*Exercise brief*
Compute how many lines in the data below hold the word "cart", then report that number with nothing else.

*Information*

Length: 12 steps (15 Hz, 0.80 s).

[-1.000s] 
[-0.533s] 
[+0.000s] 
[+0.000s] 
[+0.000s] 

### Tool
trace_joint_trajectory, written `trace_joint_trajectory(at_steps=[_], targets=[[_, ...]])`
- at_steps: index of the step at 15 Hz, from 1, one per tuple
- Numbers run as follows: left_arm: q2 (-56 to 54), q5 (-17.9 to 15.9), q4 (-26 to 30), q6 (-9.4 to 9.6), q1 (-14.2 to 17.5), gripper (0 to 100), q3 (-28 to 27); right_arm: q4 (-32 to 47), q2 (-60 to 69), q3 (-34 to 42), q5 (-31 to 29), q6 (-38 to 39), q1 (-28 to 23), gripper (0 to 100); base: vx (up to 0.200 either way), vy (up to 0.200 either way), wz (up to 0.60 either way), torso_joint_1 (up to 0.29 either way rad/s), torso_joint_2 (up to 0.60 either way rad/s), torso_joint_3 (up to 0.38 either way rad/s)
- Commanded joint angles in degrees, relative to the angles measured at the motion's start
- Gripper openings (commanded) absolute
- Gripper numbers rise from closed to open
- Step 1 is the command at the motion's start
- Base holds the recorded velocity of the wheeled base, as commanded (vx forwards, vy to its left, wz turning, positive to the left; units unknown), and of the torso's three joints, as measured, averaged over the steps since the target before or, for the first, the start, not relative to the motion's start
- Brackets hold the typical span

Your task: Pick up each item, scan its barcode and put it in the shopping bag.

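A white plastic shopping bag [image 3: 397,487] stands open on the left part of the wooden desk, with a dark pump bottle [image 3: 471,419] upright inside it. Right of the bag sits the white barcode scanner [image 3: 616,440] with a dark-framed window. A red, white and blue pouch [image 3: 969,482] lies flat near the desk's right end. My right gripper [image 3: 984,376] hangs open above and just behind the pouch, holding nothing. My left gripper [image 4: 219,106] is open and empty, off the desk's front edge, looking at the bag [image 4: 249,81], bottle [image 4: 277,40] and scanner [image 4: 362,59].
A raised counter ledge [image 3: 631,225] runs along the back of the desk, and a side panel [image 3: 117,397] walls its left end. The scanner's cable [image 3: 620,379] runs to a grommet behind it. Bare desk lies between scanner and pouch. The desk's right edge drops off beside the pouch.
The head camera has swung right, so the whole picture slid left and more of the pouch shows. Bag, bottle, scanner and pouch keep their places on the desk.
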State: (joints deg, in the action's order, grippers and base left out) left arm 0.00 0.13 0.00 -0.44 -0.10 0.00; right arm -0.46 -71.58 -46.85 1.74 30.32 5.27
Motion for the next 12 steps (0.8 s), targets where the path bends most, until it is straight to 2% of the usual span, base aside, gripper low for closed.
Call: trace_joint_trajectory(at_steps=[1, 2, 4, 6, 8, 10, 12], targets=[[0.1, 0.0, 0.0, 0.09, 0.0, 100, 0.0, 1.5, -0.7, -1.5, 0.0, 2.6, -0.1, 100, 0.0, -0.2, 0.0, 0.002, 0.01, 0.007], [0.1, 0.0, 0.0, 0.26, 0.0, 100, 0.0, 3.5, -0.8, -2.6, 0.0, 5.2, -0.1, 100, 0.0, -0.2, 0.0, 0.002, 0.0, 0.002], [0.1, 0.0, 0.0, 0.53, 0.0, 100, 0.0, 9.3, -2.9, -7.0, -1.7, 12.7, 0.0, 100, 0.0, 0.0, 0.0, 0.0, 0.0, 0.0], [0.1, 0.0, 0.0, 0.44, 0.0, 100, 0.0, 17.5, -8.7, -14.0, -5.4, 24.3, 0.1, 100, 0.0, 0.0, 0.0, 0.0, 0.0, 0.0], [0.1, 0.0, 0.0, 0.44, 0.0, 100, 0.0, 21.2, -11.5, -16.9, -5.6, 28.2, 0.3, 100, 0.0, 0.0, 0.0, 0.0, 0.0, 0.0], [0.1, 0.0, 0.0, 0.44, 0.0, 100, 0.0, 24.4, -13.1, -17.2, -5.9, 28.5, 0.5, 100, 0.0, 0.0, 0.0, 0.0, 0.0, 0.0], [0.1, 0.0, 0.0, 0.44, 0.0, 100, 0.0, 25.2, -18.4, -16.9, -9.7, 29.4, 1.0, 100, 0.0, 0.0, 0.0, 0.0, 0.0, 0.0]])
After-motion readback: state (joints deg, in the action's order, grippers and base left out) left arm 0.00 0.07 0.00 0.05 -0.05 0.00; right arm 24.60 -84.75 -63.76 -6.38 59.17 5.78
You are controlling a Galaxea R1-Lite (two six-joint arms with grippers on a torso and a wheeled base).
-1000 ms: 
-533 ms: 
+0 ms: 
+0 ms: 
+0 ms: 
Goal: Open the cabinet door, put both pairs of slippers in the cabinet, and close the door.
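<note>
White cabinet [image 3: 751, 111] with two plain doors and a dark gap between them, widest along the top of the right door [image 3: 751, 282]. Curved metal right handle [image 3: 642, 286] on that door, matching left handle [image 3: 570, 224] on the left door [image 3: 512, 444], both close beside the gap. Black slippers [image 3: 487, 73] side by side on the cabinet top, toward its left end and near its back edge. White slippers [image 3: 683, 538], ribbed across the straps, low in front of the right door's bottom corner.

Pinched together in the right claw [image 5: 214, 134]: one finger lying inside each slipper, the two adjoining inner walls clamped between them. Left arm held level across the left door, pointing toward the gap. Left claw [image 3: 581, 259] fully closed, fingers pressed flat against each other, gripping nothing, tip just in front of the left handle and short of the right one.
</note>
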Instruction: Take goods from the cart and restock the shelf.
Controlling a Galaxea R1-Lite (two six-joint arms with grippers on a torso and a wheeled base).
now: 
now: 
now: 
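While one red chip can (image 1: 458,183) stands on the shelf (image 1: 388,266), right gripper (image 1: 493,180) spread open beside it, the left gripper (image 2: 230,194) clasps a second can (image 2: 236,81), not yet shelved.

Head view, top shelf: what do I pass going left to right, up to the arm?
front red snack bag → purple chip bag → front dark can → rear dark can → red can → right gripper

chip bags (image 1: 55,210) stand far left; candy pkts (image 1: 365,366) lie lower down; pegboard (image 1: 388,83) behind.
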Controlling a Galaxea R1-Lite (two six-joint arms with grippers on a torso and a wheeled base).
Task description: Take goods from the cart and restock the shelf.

*Reply*
2